▶ [WHAT YOU WILL DO]: The records below hold a stretch from the line with "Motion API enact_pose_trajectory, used" through the line with "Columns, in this"; return exactly those lines, ends included, and nothing more.

▶ [DATA SUPPLIED]:

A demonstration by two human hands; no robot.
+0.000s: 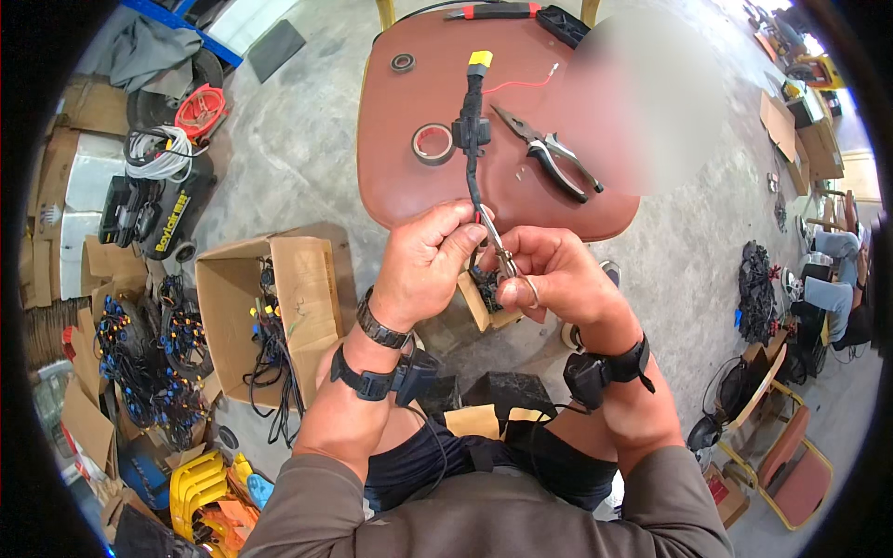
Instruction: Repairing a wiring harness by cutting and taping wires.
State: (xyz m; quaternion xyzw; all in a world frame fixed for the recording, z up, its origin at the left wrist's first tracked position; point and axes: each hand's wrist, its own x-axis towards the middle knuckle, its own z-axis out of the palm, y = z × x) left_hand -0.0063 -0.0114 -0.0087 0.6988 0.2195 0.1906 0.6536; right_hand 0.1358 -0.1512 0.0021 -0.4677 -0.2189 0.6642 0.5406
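Observation:
My left hand (433, 251) pinches a black taped cable (474, 186) carrying a dark block (472, 132) and a yellow connector (480, 60) at its far end. My right hand (544, 274) grips silver scissors (498, 240), their blades alongside the cable by my left fingers; whether they touch it I cannot tell. On the brown padded chair seat (400, 186) lie a tape roll (433, 130), black-handled pliers (549, 158), a ring bearing (403, 62), a thin red wire and a red-and-black tool (493, 11).
An open cardboard box (316, 316) with cables stands at my lower left, beside piled cables (139, 353) and a black case (130, 209). A smaller box (479, 307) sits below my hands. Chairs (791, 446), boxes and a seated person's legs (837, 293) line the right side.

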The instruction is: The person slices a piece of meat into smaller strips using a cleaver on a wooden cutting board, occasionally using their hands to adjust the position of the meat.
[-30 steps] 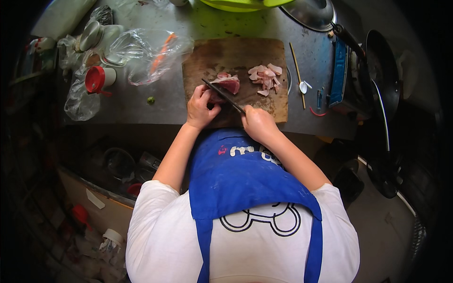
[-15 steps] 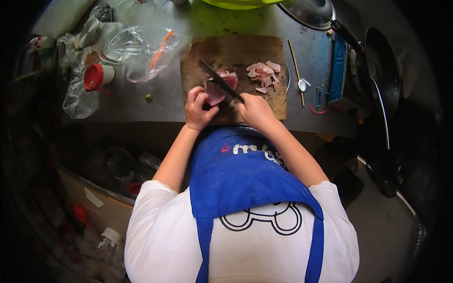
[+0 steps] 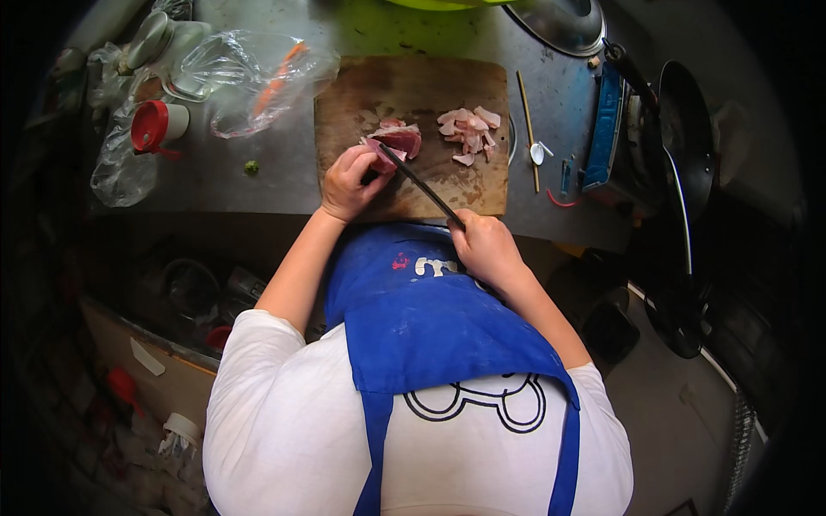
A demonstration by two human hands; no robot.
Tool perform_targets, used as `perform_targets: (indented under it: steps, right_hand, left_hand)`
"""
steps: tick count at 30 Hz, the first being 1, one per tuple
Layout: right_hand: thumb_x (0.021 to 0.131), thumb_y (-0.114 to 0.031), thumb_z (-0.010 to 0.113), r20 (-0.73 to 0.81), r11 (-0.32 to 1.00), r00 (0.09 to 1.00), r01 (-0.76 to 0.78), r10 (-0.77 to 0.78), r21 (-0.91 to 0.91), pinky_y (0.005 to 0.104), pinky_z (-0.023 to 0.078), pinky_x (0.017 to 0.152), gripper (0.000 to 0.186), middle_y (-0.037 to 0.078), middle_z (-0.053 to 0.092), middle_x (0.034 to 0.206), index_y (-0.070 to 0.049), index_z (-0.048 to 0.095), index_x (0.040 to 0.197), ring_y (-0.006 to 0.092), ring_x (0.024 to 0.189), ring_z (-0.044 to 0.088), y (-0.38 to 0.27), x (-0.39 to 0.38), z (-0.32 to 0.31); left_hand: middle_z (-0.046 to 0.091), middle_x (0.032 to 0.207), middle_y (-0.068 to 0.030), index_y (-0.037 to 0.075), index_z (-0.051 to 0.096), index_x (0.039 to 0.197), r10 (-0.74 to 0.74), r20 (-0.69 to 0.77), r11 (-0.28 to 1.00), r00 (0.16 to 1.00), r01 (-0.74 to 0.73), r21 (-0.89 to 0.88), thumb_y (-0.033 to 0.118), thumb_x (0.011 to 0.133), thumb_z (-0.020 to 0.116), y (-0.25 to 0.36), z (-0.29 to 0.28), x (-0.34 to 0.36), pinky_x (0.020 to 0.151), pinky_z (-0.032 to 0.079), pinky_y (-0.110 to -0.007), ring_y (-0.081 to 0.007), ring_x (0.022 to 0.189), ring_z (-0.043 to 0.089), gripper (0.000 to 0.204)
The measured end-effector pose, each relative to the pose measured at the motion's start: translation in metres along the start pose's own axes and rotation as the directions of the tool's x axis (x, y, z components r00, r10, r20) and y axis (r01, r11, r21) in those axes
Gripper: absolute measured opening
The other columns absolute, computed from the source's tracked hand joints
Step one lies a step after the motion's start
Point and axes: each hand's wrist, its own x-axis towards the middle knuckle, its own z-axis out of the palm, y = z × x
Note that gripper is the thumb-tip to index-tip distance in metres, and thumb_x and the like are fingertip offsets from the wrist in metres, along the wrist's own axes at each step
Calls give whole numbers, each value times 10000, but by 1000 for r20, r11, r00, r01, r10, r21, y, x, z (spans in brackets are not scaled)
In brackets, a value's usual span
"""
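Observation:
A worn wooden cutting board (image 3: 404,86) lies on the metal counter in front of me. My left hand (image 3: 347,185) grips a piece of red raw meat (image 3: 404,139) on the board, fingers curled against it. My right hand (image 3: 486,249) holds the handle of a dark knife (image 3: 426,189), whose blade crosses the meat diagonally beside my left fingers. A pile of pale pink slices (image 3: 469,129) sits on the right part of the board.
Left: plastic bags (image 3: 237,73), a red-lidded container (image 3: 157,129) and a green bit (image 3: 251,167). Back: a green basin (image 3: 443,3) and metal lid (image 3: 559,24). Right: chopsticks, white spoon (image 3: 537,153), blue-fronted stove (image 3: 604,120), black wok (image 3: 684,129).
My right hand has moved down and slightly right with the knife, whose tip now lies lower on the meat. My left hand has shifted slightly. The whole view has shifted a little.

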Motion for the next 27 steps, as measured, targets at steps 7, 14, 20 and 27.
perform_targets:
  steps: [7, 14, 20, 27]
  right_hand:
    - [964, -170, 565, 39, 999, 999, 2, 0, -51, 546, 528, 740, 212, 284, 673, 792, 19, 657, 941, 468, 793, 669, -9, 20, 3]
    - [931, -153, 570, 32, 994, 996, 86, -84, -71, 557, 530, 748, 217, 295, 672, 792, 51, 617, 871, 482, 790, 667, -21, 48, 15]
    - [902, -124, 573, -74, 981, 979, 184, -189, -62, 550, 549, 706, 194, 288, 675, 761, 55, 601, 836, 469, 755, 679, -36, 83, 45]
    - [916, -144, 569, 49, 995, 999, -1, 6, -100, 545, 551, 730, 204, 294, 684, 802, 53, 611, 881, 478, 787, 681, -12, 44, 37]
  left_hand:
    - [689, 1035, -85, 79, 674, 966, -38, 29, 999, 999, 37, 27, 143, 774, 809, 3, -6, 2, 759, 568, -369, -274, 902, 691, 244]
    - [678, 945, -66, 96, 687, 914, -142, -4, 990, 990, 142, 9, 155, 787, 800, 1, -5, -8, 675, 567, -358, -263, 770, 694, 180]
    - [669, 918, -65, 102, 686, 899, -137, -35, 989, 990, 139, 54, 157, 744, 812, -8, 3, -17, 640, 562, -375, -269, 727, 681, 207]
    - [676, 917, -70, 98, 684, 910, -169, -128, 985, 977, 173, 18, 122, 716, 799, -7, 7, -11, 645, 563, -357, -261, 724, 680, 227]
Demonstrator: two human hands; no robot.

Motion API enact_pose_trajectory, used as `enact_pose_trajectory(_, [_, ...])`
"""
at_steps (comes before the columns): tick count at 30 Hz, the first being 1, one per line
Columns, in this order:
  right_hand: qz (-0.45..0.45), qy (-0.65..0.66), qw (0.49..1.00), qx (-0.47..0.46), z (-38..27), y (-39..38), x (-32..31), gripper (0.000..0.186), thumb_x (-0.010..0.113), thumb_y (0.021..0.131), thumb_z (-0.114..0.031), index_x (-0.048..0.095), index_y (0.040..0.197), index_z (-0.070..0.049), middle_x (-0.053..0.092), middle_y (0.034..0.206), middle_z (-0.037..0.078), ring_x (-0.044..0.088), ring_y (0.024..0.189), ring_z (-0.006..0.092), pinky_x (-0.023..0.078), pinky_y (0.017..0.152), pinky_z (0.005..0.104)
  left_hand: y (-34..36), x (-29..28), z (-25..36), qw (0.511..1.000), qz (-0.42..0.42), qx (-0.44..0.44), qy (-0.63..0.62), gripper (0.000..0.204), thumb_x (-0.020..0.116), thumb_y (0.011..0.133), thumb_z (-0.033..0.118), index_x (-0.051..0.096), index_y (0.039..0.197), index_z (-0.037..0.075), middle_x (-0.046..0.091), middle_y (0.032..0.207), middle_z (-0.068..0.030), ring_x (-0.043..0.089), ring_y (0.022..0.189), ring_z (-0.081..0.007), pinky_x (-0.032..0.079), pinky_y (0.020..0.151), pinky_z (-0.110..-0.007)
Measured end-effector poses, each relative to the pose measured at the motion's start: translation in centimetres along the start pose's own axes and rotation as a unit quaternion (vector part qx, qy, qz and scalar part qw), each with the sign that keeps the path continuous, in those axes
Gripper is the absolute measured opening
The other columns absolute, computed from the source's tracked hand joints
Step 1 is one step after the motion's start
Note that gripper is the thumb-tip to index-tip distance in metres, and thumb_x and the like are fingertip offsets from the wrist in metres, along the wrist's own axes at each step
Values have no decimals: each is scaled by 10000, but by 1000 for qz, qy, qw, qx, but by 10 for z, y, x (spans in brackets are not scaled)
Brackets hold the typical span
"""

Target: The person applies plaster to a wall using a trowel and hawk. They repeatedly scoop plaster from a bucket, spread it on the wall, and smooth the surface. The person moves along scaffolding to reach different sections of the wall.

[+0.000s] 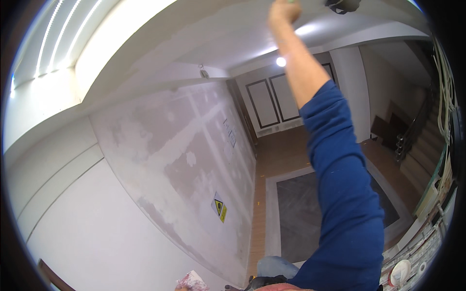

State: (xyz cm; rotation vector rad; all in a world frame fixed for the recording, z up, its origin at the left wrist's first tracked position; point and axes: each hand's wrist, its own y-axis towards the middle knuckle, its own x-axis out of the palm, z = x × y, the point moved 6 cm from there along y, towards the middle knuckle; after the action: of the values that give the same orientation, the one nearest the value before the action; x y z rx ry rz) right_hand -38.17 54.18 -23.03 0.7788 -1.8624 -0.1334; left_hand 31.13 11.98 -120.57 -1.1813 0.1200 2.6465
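Observation:
My right hand (285,12) is raised on a blue-sleeved arm to the curved, patchy ceiling edge (228,12), fingers closed round something small, mostly hidden, with a bit of green showing. A dark fixture or opening (342,6) is just right of it. At the bottom, left of centre, my left hand (181,288) is mostly out of frame, holding a white flat piece (192,281) smeared with pink.
A patched wall (160,145) with a yellow warning sign (218,206) runs along the left. Below lies a dark floor panel (298,208) with a pale border. At right are stairs (420,150), hanging cables (444,82) and a cluttered ledge with a white tub (400,271).

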Motion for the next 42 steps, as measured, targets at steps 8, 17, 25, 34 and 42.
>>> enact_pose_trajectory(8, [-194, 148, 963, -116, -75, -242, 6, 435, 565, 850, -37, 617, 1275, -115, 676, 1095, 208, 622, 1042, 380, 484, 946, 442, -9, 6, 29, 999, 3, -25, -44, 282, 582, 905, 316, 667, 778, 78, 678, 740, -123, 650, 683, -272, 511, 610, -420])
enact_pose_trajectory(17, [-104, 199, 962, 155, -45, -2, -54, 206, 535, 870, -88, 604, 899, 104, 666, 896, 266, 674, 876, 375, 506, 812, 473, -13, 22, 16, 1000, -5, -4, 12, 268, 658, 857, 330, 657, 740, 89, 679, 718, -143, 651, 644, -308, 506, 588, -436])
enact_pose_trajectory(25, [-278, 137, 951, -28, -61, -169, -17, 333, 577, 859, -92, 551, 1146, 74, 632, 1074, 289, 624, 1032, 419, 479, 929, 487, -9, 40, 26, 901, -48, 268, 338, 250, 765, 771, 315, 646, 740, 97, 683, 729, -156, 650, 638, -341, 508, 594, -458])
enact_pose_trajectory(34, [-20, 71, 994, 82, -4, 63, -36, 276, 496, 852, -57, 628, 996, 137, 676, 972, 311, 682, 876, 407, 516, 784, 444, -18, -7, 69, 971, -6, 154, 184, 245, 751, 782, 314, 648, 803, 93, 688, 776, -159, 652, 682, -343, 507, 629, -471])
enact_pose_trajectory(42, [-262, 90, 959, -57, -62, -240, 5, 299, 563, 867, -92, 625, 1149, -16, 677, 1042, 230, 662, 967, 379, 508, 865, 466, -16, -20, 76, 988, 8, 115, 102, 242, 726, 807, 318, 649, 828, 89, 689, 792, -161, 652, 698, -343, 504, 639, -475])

▶ [THE ANSWER]:
Motion API enact_pose_trajectory, used as `enact_pose_trajectory(_, [_, ...])`
"""
at_steps (comes before the columns): tick count at 30 Hz, the first being 1, one per line
Columns, in this order:

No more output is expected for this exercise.